「いい子ども」である前にすべきこととは

 ちなみに、介護をするために仕事をやめてしまう介護離職は、年間10万人にも及んでいます。離職する人は、そうせざるを得なくなったのでしょうが、辞める前にもう一度視野を広げて、何か方法はないか考えてみてほしいと思います。支援制度がある企業も多いですし、介護サービスをうまく利用しながら働く方法があるかもしれません。

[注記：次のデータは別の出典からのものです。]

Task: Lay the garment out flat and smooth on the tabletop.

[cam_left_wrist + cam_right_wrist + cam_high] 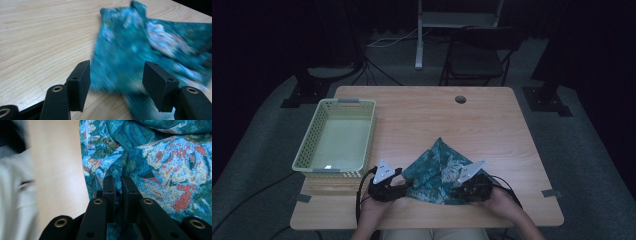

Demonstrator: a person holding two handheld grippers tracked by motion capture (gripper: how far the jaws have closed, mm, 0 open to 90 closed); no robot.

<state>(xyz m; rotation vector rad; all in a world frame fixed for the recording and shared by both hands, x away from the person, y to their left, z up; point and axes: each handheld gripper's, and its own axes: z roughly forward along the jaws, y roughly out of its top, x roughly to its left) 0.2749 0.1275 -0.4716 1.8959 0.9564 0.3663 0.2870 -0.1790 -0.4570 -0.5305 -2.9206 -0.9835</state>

 介護のために仕事をやめてしまうと、経済基盤もなくなってしまいます。有給休暇や介護休暇をうまく使って、ケアマネジャーと相談しながら何とか仕事をやめずに乗り越えたという人もいます。

 会社に相談したら、親の介護を2週間以上する場合に給与の3分の2程度がもらえて通算93日まで仕事を休める「介護休業」という制度を勧められ、介護が大変になる時期を見越しながらそれを3分割して乗り切ったという話も聞いたことがあります。

 とにかく、自分ひとりで抱えないこと。親の犠牲となってつぶれてしまう前に、親戚、友人、ご近所さん、会社、自治体など、まず相談できる相手を見つけることが、現状解決の糸口をつかむきっかけになるはずです。

 自分を産んで育ててくれた親の存在は何にも代えがたい大切なものではありますが、とくに60歳からの人生では、親のために「いい子ども」であろうと無理をするのではなく、できるだけ自分のために限りある時間を使ってほしいと思うのです。